▶ ASSIGNMENT: Every line of the listing must be reproduced as it stands. Leave the images behind.

▶ SUPPLIED INFORMATION:

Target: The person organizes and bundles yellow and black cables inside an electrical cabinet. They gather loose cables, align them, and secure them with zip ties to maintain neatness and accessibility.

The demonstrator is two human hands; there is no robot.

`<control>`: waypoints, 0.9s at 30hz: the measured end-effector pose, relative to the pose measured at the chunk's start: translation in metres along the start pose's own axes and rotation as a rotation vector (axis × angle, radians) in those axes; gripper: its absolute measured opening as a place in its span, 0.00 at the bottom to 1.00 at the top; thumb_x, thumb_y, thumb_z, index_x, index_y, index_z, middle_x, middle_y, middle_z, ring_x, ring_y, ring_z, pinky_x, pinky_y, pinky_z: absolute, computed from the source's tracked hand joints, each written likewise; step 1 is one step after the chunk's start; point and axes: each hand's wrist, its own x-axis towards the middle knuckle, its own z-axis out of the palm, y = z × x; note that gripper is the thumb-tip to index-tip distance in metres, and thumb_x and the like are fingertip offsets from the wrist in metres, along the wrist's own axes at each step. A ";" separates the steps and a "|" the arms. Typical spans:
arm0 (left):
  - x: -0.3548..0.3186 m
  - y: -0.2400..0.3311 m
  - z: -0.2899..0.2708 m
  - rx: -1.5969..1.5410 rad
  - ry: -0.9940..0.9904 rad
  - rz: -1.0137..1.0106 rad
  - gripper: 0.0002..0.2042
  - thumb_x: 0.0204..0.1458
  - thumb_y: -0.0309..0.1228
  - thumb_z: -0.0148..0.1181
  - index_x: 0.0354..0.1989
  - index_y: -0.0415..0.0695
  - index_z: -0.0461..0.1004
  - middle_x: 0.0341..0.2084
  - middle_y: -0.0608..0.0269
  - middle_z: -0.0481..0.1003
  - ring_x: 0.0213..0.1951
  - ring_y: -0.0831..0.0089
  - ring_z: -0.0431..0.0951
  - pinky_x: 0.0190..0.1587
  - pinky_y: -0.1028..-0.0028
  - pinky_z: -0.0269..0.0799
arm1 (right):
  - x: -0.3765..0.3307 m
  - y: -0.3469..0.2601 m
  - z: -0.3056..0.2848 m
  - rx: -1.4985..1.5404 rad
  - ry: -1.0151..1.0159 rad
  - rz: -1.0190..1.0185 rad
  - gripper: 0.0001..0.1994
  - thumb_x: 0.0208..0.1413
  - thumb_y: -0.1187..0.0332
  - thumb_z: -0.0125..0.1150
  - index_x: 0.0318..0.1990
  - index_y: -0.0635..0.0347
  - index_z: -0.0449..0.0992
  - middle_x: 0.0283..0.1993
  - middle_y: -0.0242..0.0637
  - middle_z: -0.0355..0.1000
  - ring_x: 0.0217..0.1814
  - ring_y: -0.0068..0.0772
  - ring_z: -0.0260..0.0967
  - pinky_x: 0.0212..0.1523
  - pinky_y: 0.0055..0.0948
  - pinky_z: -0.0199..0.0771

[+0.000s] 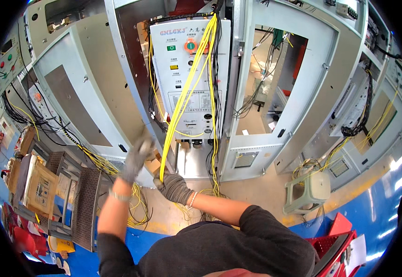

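A bundle of yellow wires (187,87) runs down the front of a white breaker unit (187,74) set in an open grey cabinet. My right hand (173,187), in a grey glove, is closed around the lower end of that bundle. My left hand (136,157), also gloved, is raised and blurred beside the cabinet's left frame; what it holds cannot be made out. More yellow and black wires (212,115) hang along the unit's right side and pile on the floor below.
Open grey cabinet doors (90,92) stand left and right (302,83). A rack with cardboard boxes (39,184) is at the left. A pale plastic stool (309,191) and a red crate (335,244) sit at the right on the blue and tan floor.
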 end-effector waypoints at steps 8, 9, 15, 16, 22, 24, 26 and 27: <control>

▶ ANSWER TO THE EXERCISE:
Target: The person organizes and bundles yellow and black cables inside an electrical cabinet. They gather loose cables, align them, and secure them with zip ties to maintain neatness and accessibility.

The demonstrator is two human hands; there is no robot.

`<control>`: waypoints, 0.9s at 30hz: the measured end-effector pose, relative to the pose measured at the chunk's start: translation in metres along the start pose's own axes and rotation as a rotation vector (axis × angle, radians) in those axes; gripper: its absolute measured opening as a place in its span, 0.00 at the bottom to 1.00 at the top; thumb_x, thumb_y, thumb_z, index_x, index_y, index_z, middle_x, middle_y, middle_z, ring_x, ring_y, ring_z, pinky_x, pinky_y, pinky_z: absolute, computed from the source's tracked hand joints, each written likewise; step 1 is one step after the chunk's start; point and axes: each hand's wrist, its own x-axis towards the middle knuckle, its own z-axis out of the palm, y = z × x; note that gripper is the thumb-tip to index-tip distance in metres, and thumb_x and the like are fingertip offsets from the wrist in metres, along the wrist's own axes at each step. A ";" separates the steps and a "|" the arms. Typical spans:
arm0 (left):
  - x: -0.3548..0.3186 m
  - y: -0.2400..0.3311 m
  - z: -0.2899..0.2708 m
  - rx: -1.5969..1.5410 rad
  - ry: -0.9940..0.9904 rad
  - rz: -1.0137..1.0106 rad
  - gripper: 0.0002..0.2042
  - thumb_x: 0.0204..0.1458
  - thumb_y: -0.0309..0.1228
  - thumb_z: -0.0148..0.1181
  - index_x: 0.0354..0.1989
  - index_y: -0.0415..0.0695
  - index_z: -0.0461..0.1004
  - middle_x: 0.0341..0.2084
  - middle_y: -0.0608..0.0269
  - middle_z: -0.0481..0.1003
  - ring_x: 0.0213..0.1951
  - ring_y: -0.0831..0.0089
  - ring_z: -0.0431..0.0951
  - pinky_x: 0.0190..0.1587
  - pinky_y: -0.1028..-0.0028
  - pinky_z: -0.0269..0.0799
arm1 (right):
  - x: -0.3765..0.3307 m
  - y: -0.3469..0.2601 m
  - z: -0.3056..0.2848 m
  - rx: -1.4985..1.5404 rad
  - ry: -1.0151..1.0159 rad
  - rz: -1.0190..1.0185 rad
  - gripper: 0.0001..0.1994
  - thumb_x: 0.0208..0.1413
  - thumb_y: -0.1187..0.0332
  - thumb_z: -0.0125..0.1150
  - index_x: 0.0318..0.1990
  - index_y: -0.0635..0.0347
  - index_z: -0.0449..0.0992
  - middle_x: 0.0283..0.1993
  - middle_y: -0.0242..0.0637
  - middle_z: -0.0355..0.1000
  - ring_x: 0.0217..0.1814
  - ring_y: -0.0068..0.0772
  - ring_z: -0.0260..0.0967
  - pinky_x: 0.0212..0.1523
  - pinky_y: 0.0055..0.0948
  - pinky_z: -0.0199..0.0771

[+0.000s] 

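A bundle of yellow wires (187,87) runs down the front of a white breaker unit (187,74) set in an open grey cabinet. My right hand (173,187), in a grey glove, is closed around the lower end of that bundle. My left hand (136,157), also gloved, is raised and blurred beside the cabinet's left frame; what it holds cannot be made out. More yellow and black wires (212,115) hang along the unit's right side and pile on the floor below.
Open grey cabinet doors (90,92) stand left and right (302,83). A rack with cardboard boxes (39,184) is at the left. A pale plastic stool (309,191) and a red crate (335,244) sit at the right on the blue and tan floor.
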 end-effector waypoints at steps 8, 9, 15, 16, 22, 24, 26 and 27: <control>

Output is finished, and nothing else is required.